“Küçük bir çocukken içim çok sıcaktı.” der bir şarkı. Ve devam eder “Allah yukarıda ve toprak da sıcaktı.” Ne kadar da yaşamı özetliyor değil mi? Doğduğumuz anı hatırlayamadığımız ama her şeyin başlangıcının o çocukluğumuz olduğu gerçeğiyle yüzleşiyor insan. Ve o çocukluk ki bir mıh gibi hafızamıza, hatıramalarımıza kazınışı aynı bir toprak gibi taze tutma çabamızla bütünleşiyor.
Yaşamın her alanında o derin hissi hissederiz; “otuzuma geldim ama içimdeki çocuğu öldürmedim.” Sonra o derin his, yaş aldıkça deli his olarak kalır. Çünkü hayata alışmak demek birkaç eksik parçayı birkaç eski parçayla tamamlamak demektir. İnsan bütün olmak ister, bir olmayı arzular. Yine insan anılarını unutamaz kimi zaman. Ve unutabildiği yerlere ait hisseder kendini. Ya kapılır, ya aşık olur; her halükarda bilinçli düşünemez. Bu da ilk çocuktan gelen bir his değil de nedir peki?

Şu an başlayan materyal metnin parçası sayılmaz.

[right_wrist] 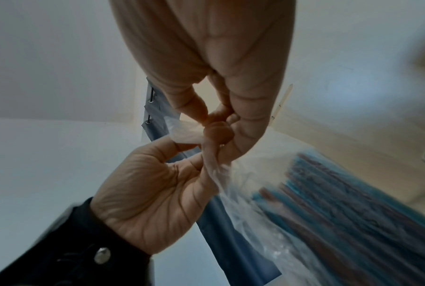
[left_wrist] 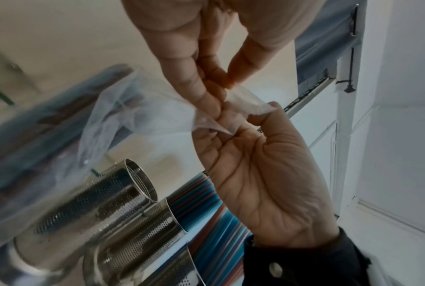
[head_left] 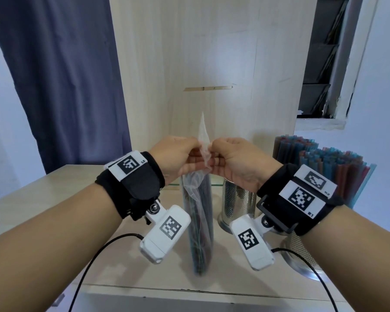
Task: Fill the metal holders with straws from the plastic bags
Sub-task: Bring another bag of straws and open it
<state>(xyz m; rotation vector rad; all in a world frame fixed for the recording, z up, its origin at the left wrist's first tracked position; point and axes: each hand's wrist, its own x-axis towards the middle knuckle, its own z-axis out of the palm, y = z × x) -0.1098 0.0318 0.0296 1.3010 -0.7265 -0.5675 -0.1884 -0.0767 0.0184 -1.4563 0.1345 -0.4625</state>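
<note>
Left hand [head_left: 178,154] and right hand [head_left: 232,158], both pinching the twisted neck of the plastic bag [head_left: 198,221], held upright above the table [head_left: 43,199]. Risk: sudden tearing under an uneven pull, spilling straws [head_left: 200,242]; a swinging bag possibly tipping the empty metal holder [head_left: 236,201] just beside it. Bag apparently full of dark and blue straws, though blurred. Filled holders [head_left: 302,251] at right, crowded with straws.

pale wooden shelf [head_left: 43,199] bears metal holders [head_left: 236,199].
</note>
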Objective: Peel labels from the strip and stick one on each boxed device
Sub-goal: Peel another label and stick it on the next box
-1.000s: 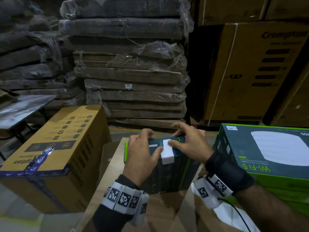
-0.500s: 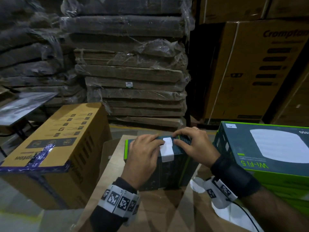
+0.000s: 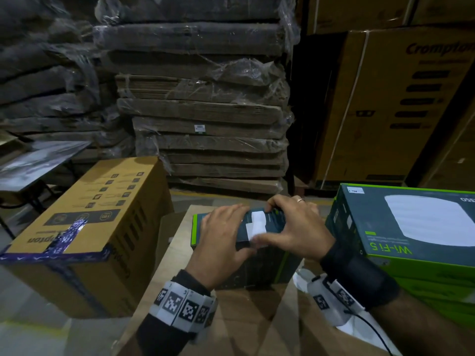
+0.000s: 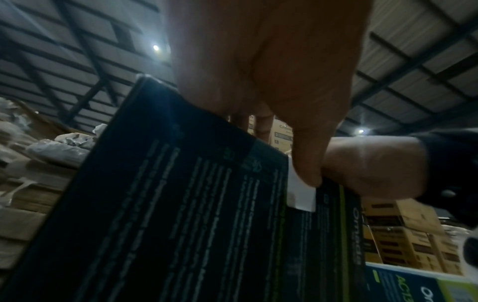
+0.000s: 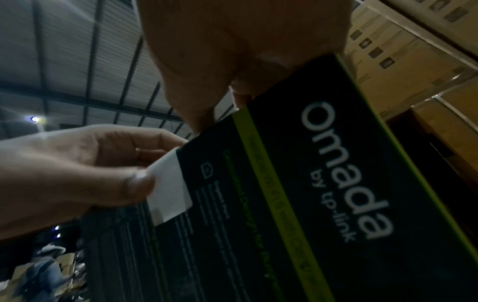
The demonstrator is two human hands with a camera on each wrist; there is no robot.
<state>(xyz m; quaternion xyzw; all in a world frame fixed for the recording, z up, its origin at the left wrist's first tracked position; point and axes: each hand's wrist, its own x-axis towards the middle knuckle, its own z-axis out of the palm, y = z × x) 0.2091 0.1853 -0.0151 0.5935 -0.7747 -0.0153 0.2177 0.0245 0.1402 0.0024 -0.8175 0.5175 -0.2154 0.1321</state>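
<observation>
A dark green boxed device (image 3: pixel 267 260) stands on edge on the cardboard top (image 3: pixel 257 317) in the head view. A white label (image 3: pixel 257 223) is folded over its upper edge. My left hand (image 3: pixel 221 240) grips the box from the left, fingers over the top, and its thumb presses the label (image 4: pixel 301 194) on the near face. My right hand (image 3: pixel 295 227) grips from the right, fingers curled over the far edge and thumb lying across the label's lower end. The right wrist view shows the box (image 5: pixel 323 194), the label (image 5: pixel 168 190) and my left thumb (image 5: pixel 137 181) on it.
A larger green Wi-Fi box (image 3: pixel 411 227) sits close on the right. A yellow-brown carton (image 3: pixel 90 214) stands at the left. Wrapped stacks of flat cardboard (image 3: pixel 205 124) and tall cartons (image 3: pixel 398 98) fill the back. White paper (image 3: pixel 359 332) lies under my right wrist.
My right thumb has slid down onto the label's lower end at the near edge. My left thumb has moved in under it. The box stays upright between both hands.
</observation>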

Dediğim gibi. İlk his çocukluktur, çocukluktan kalmadır, çocukçadır. Aslında bu kelimeler aynı anlamı taşımaz, aynı yere çıkmaz. Çocukluk güzel hatırlanır, çocukluktan kalma alışkanlıktır, çocukça ise şımarıklıktır. Yetişkin dünyası çocukluğa hem gözü gibi bakar hem de gözünü çıkartmakla uğraşır. “Ne alıp veremediğiz var ki?” diyesim gelir içimden. Sonra bu yanılgılara benim de düştüğüm gözlerimin önüne seriliverir. Çünkü bir zamanlar ben de çocuktum. Saftım ve doğruydum. Ruhumun en derinlerinde o büyümek sanılan riyakar illetten sıyrılıp hala o çocukluğu yaşatmaya çalışıyorum. Kötü anılarımın geçtiği o çocukluk günlerindeki her şeye rağmen, kötü anılar yaşatan o çocukluk anlarımdaki herkese rağmen ben; ilk hatıralarıma sarılmayı savunuyorum.
Büyükçe bir atılım demek illa büyümek demek değilmiş. O çocuklukla bu yaşlarla barışık kalabilmek koca bir devrimmiş.
Şimdi kaç yaşında olursan ol kaç yaşında hissedersen hisset aslında ikisinin de toplamısın. Toplum sana bir şeyler dayatırken senin dayanağın içindekiyle dışındakinin kaçınılmaz, uyumlu ve “derinden” olan bereketli has toprağısın.